Kaua‘i High School’s Mock Trial team recently won the state championship again.
Can you say “Mock Trial dynasty?” They beat Hawaii Baptist Academy (HBA) from O‘ahu 95 to 90 at the new Lihu‘e courthouse.
This is the school’s ninth state title in the last 10.
Last year, the team took second at nationals, but this May, they get another crack at chasing that top title.
“The trials are always close (matches),” said Kaua‘i High’s senior captain Lauren Chun. “To win by five is really good.” For the mock trials, the students are given roles to play in real-life courtroom situations.

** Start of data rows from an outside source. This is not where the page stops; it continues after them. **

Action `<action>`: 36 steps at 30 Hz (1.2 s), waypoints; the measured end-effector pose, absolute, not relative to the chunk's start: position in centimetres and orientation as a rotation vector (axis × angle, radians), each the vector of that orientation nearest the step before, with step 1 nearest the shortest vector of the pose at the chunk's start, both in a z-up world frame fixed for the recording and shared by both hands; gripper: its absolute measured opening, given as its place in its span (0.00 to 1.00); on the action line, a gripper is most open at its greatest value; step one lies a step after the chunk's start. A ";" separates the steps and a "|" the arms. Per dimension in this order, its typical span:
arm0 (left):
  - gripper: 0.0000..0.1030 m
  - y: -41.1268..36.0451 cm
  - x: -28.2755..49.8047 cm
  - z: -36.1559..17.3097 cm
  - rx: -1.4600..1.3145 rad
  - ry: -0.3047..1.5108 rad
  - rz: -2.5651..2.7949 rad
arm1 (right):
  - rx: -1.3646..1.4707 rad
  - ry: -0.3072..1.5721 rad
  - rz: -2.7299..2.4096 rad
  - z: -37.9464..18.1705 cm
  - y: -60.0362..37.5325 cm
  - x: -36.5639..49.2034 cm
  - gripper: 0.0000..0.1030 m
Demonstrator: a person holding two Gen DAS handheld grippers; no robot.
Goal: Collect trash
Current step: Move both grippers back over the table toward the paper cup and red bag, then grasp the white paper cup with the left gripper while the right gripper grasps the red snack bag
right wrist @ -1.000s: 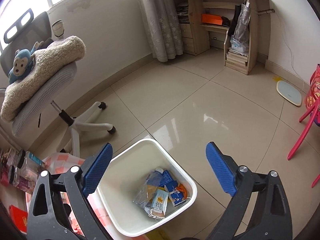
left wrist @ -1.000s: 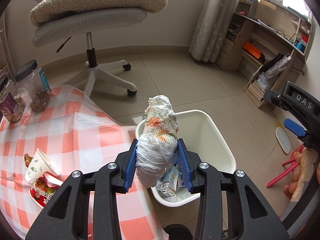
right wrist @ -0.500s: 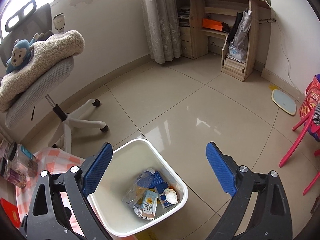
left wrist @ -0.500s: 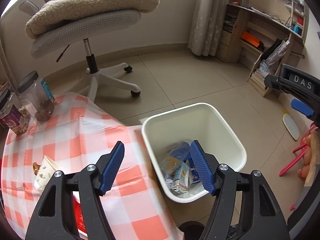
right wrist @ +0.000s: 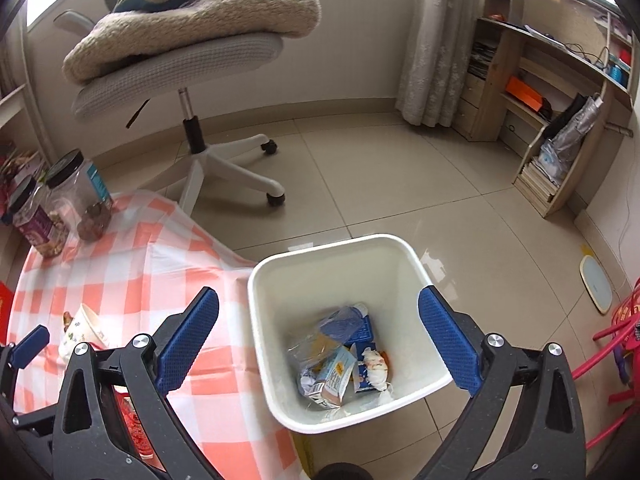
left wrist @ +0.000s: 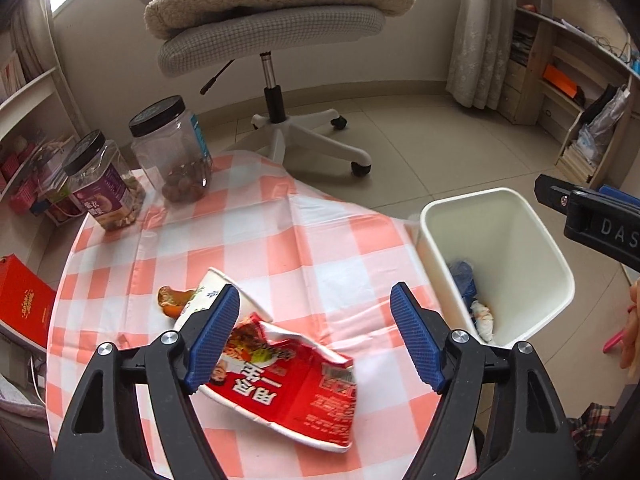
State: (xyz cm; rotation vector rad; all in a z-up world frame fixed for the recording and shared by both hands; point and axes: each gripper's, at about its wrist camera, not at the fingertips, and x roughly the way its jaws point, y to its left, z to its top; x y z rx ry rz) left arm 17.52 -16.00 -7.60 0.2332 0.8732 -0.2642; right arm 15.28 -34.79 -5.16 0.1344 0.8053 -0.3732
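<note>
Having dropped its tissue wad [right wrist: 374, 364] into the white bin [left wrist: 556, 256], left gripper [left wrist: 316, 340], empty and still widening, now faces the red noodle-cup wrapper [left wrist: 288, 396]; right gripper [right wrist: 318, 344] gapes empty.

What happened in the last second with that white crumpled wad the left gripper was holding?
The left hand-held gripper let it go; the wad now lies in the white bin. Jaws opening, that gripper swung over the red wrapper. The paper cup and jars stayed put.
</note>
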 end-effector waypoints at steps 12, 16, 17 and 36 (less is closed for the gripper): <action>0.75 -7.1 26.6 -14.0 0.156 1.218 -0.154 | 0.069 0.920 -0.250 -7.5 -29.0 18.0 0.93; 0.76 -6.9 28.0 -15.8 0.108 1.298 -0.224 | 0.075 0.988 -0.187 -8.6 -28.0 18.4 0.93; 0.76 -6.9 28.1 -16.0 0.097 1.304 -0.235 | 0.085 1.011 -0.168 -8.9 -27.8 18.5 0.93; 0.57 -7.7 24.9 -16.4 0.240 1.247 -0.318 | 0.149 1.187 -0.011 -12.1 -26.2 17.4 0.93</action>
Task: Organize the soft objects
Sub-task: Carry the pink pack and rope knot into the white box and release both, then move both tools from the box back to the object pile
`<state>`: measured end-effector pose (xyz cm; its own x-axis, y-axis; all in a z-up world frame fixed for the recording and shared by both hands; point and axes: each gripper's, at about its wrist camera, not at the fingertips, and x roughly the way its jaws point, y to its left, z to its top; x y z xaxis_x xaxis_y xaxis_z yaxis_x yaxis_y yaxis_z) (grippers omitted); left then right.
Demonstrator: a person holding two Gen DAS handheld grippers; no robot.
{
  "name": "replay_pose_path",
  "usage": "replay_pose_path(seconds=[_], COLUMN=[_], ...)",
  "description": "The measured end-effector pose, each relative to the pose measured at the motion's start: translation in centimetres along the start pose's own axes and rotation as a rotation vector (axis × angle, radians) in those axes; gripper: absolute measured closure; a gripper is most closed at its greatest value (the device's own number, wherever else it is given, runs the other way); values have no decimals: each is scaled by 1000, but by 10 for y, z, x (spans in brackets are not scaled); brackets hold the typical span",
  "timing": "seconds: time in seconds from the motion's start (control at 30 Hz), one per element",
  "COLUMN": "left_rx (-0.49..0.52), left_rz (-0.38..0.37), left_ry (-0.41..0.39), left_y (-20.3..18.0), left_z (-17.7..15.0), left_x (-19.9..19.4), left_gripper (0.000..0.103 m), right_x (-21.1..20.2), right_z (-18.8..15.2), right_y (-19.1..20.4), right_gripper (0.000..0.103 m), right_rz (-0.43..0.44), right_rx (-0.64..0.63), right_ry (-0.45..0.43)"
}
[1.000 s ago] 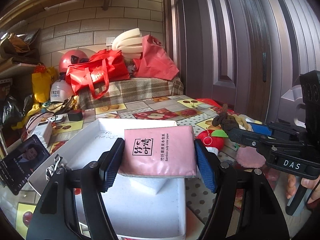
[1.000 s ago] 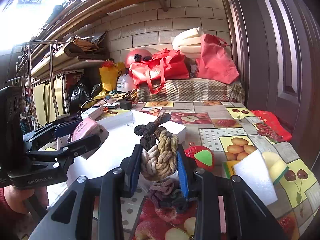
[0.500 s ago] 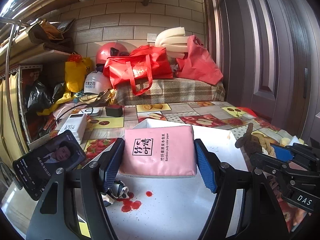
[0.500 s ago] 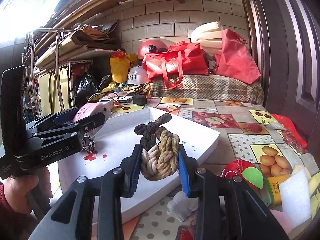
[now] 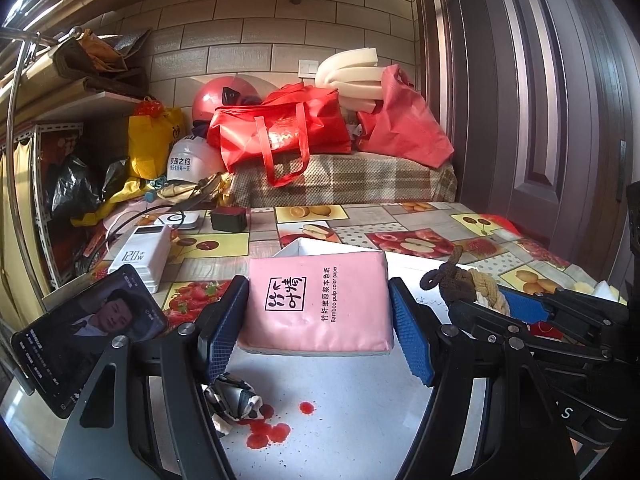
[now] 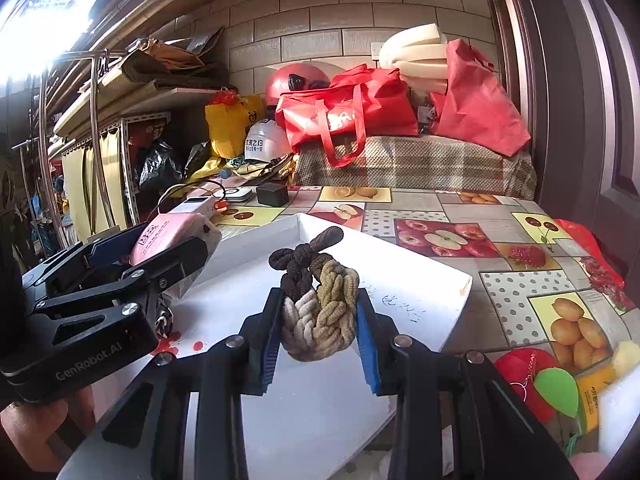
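My left gripper (image 5: 316,332) is shut on a pink pack of tissue paper (image 5: 318,304) and holds it above the white tray (image 5: 360,420). My right gripper (image 6: 318,336) is shut on a braided rope knot (image 6: 320,300), brown, tan and cream, also above the tray (image 6: 400,280). The left gripper (image 6: 96,292) with the pink pack (image 6: 168,234) shows at the left of the right wrist view. The right gripper with the knot (image 5: 464,284) shows at the right of the left wrist view. A crumpled black-and-white soft item (image 5: 232,398) lies in the tray by red spots.
A phone (image 5: 80,332) leans at the left, a white power bank (image 5: 140,256) behind it. A red plush with a green leaf (image 6: 540,380), sponges (image 6: 616,396) and other soft items lie right of the tray. Red bags (image 5: 280,132) and helmets stand at the back.
Both grippers have moved left over the tray, each still holding its item. The right gripper has come closer beside the left one.
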<state>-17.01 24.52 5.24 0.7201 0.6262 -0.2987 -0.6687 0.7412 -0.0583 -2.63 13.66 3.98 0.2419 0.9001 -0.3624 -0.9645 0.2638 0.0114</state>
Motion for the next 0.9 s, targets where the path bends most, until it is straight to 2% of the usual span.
replay_pose_path(seconds=[0.17,0.27,0.33,0.4,0.5,0.67,0.73,0.9], left_rx=[-17,-13,-23,-43,-55,-95,-117,-106], left_rz=[15,30,38,47,47,39,42,67], left_ry=[1,-5,-17,-18,-23,-43,-43,-57], left_y=[3,0,3,7,10,14,16,11], left_z=[1,1,1,1,1,0,-1,-1], left_x=[1,0,-2,-2,-3,-11,-14,-19], left_gripper=[31,19,9,0,0,0,0,0], right_x=[9,8,7,5,0,-11,-16,-35], right_z=[1,0,1,0,1,1,0,-7], right_y=[0,1,2,3,4,4,2,-4], right_gripper=[66,54,30,21,20,13,4,2], right_rz=[-4,-16,-42,-61,-78,-107,-108,-119], right_rx=[12,2,-4,-7,-13,-11,-3,23], right_ry=[37,39,31,22,-10,-75,-85,-123])
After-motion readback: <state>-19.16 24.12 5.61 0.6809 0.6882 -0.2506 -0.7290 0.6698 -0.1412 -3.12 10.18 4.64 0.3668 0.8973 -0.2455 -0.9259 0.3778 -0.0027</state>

Students are either attorneys for the defense or for the plaintiff, timekeepers or witnesses. The judge awards points on a scale of 0 to 10, based on examinations by the attorneys and the credibility of the witnesses in parts of each segment of the trial.
The whole 18-member team was split into half, with nine rehearsing for the plaintiff and the other nine rehearsing for the defense.
In the coin toss for the match against HBA, Kaua‘i High’s plaintiff team got to compete for the championship. Chun was a cross-examiner and the main-argument closer for this year’s competition, in a case where a spectator at a basketball game gets hit with a clip board by a professional basketball player on steroids to treat a knee injury.
She said that there were a lot of expectations for them going into the competition. Despite their wins, the mock trials don’t get any easier to handle, she added.
“It was still the same amount of stress,” she said. “I tried not to think about that. It can get pretty tense, but you have to not seem nervous. You have to keep the illusion.” The team members receive a package with the case to be acted out in early April, which gives them a month to prepare themselves for the national competition.
“We can’t really start working on the case now, or on the law. All we can do is go over the rules and talk about the basic things,” Chun said.
Nicolas Hasegawa, also a senior returning captain for the team, was the closer for the defense, and was a little disappointed he didn’t get the chance to compete. But he still kept a positive outlook.
“Basically, I tried to focus on my role as a team captain,” he said. “It’s always a lot of fun doing these trials. It doesn’t get any better with nationals. You get the best competition there.” Hasegawa said that, through experiences with the team members, he’s gotten to meet and learn from actual attorneys. This helps them get into their roles.
“We know our objections, and know how to adapt in certain situations,” he said.
Hasegawa said he thinks the team is well-prepared to compete, again, at the national level.
The students are coached by Ted Chihara, James Ratcliffe, Aric Fujii and Becky Sagamitsu and teacher advised by Andrea Watts.
“I think we have very good attitudes,” he said.